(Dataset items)
- - - - - - -

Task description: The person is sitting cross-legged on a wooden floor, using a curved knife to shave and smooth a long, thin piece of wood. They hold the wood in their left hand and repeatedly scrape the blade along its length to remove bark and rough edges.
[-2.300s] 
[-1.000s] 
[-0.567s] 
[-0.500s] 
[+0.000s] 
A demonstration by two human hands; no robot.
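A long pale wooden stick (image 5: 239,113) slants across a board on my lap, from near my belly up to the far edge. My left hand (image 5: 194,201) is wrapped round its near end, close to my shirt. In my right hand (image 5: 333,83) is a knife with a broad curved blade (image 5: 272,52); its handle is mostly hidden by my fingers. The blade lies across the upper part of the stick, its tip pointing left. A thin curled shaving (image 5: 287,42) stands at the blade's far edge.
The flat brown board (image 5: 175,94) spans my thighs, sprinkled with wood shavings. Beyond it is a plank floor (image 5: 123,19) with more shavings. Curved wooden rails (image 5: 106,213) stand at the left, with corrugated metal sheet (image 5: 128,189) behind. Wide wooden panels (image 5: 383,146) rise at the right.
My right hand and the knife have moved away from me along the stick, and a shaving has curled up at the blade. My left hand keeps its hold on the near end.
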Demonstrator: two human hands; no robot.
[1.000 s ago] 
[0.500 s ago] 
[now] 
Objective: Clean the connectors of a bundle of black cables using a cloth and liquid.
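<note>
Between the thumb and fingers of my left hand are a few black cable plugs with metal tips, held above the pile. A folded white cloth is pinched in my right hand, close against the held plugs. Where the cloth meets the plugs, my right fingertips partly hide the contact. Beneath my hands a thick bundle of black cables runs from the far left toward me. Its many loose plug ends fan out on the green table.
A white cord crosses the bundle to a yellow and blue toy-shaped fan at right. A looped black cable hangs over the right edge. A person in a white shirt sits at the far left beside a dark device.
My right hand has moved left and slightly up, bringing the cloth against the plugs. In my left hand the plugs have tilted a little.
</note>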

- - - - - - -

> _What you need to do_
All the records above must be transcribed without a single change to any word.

> _Reply to the task_
Task description: The person is sitting cross-legged on a wooden floor, using a curved knife to shave and smooth a long, thin piece of wood. They hold the wood in their left hand and repeatedly scrape the blade along its length to remove bark and rough edges.
[-2.300s] 
[-1.000s] 
[-0.567s] 
[-0.500s] 
[+0.000s] 
A demonstration by two human hands; no robot.
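A long pale wooden stick (image 5: 239,113) slants across a board on my lap, from near my belly up to the far edge. My left hand (image 5: 194,201) is wrapped round its near end, close to my shirt. In my right hand (image 5: 333,83) is a knife with a broad curved blade (image 5: 272,52); its handle is mostly hidden by my fingers. The blade lies across the upper part of the stick, its tip pointing left. A thin curled shaving (image 5: 287,42) stands at the blade's far edge.
The flat brown board (image 5: 175,94) spans my thighs, sprinkled with wood shavings. Beyond it is a plank floor (image 5: 123,19) with more shavings. Curved wooden rails (image 5: 106,213) stand at the left, with corrugated metal sheet (image 5: 128,189) behind. Wide wooden panels (image 5: 383,146) rise at the right.
My right hand and the knife have moved away from me along the stick, and a shaving has curled up at the blade. My left hand keeps its hold on the near end.
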Demonstrator: two human hands; no robot.
[1.000 s ago] 
[0.500 s ago] 
[now] 
Objective: Clean the connectors of a bundle of black cables using a cloth and liquid.
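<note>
Between the thumb and fingers of my left hand are a few black cable plugs with metal tips, held above the pile. A folded white cloth is pinched in my right hand, close against the held plugs. Where the cloth meets the plugs, my right fingertips partly hide the contact. Beneath my hands a thick bundle of black cables runs from the far left toward me. Its many loose plug ends fan out on the green table.
A white cord crosses the bundle to a yellow and blue toy-shaped fan at right. A looped black cable hangs over the right edge. A person in a white shirt sits at the far left beside a dark device.
My right hand has moved left and slightly up, bringing the cloth against the plugs. In my left hand the plugs have tilted a little.
</note>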

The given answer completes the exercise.